RabbitMQ, Erlang, TLS Validation, and Your LDAP Server

This is on RabbitMQ 3.8.11 with Erlang OTP 23.2.3. I was running OpenLDAP 2.4.48 without any load balancing.

Recently I had the pleasure of upgrading RabbitMQ from an older version to something more recent. On the plus side: all the super important bits worked fine. Data comes in, data goes out - AMQP continued to be extremely AMQP. But there was one annoyance: the web management UI wouldn’t accept my LDAP-backed login.

It’s not often that folks need to log into a web interface for a queuing system. If one’s doing it, it’s probably because there’s some sort of incident going on. A service account could have been used, but getting those credentials might be “2am challenging” in a world where every system in my infrastructure ties in with LDAP somehow and has named user access. So, uh: how do?

Issue 1: Sweet Cipher Suites

The initial issue was that RabbitMQ wouldn’t connect to LDAP server at all. Logs showed:

error,{tls_alert,{handshake_failure,"TLS client: In state hello received SERVER ALERT: Fatal - Handshake Failure\n"}}}

Yet, openssl s_client had no issue connecting to this server, and with that I mistakenly thought this was a client issue. Yep, I know it says SERVER ALERT in big ol’ capital letters, but it worked on RabbitMQ 3.6.x on Erlang 19.1 and now it doesn’t.

It broke because Erlang 21 changed the default cipher suites that are enabled for all TLS connections, and none of the RSA ones made the cut. This ejabberd issue was similar to what I was seeing. Anyways, this is an easy fix once you know what it is. To have OpenLDAP advertise cipher suites that will work with Erlang 21+:

1. Generate a dhparams file
2. Tell OpenLDAP to use it (Set olcTLSDHParamFile)
3. Restart and continue to live life

After that, the connection worked! Except now there’s a new error…

Issue 2: Wildcard Certificate Verification

After I got that issue solved, I still couldn’t log in - but at least I did get a new error message:

{error,{tls_alert,{handshake_failure,"TLS client: In state certify at ssl_handshake.erl:1889 generated CLIENT ALERT: Fatal - Handshake Failure\n {bad_cert,hostname_check_failed}"}}}

At least it was definitely a CLIENT issue this time (those caps are the hint).
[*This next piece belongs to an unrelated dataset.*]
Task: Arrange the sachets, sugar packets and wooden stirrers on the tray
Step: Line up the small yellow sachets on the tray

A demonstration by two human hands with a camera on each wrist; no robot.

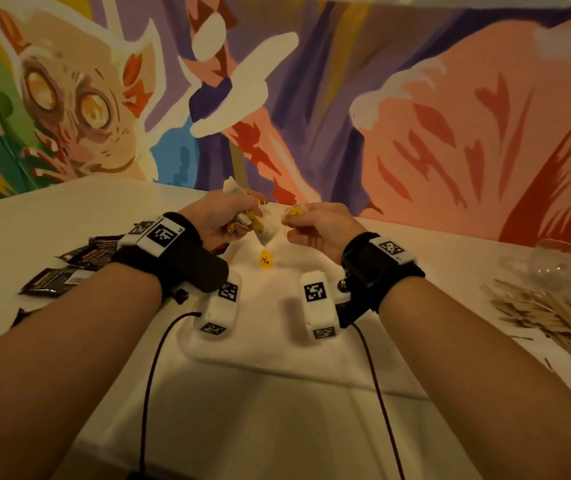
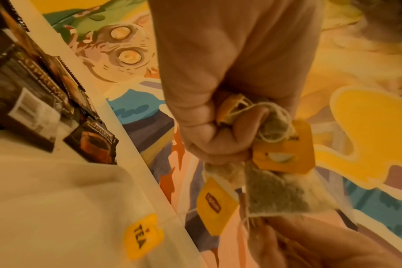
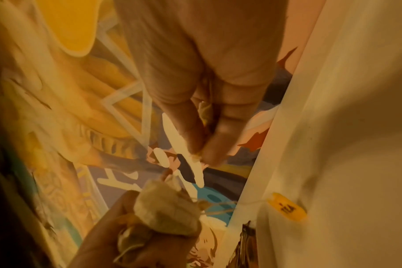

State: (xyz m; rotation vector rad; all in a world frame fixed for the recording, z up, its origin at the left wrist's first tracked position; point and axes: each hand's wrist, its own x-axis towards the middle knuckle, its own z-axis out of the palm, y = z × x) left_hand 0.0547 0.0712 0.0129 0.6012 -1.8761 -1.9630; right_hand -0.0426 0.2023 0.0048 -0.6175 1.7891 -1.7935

Running openssl x509 on the certificate presented it seemed like the Subject Alternative Names were correct. It was a wildcard certificate, and the hostname matched the wildcard and FQDN.

Turns out, later versions of Erlang require SNI information on connections, which is fine - except if that certificate is a wildcard certificate. The folks who work on Erlang made a decision to not validate wildcard certificates unless you specifically allow it. You can do this by specifying a matching function in a connection’s ssl_options block. That function is:

{customize_hostname_check,[{match_fun, public_key:pkix_verify_hostname_match_fun(https)}]}

Nice, good to go! Except: as you might imagine, referencing a function in a configuration file won’t work. On RabbitMQ 3.8.11 and earlier, you could just turn SNI off - toss {server_name_indication,disable} into the ssl_options block and move on. I don’t love this, but it could be OK depending on your threat model and how your LDAP servers are load balanced¹.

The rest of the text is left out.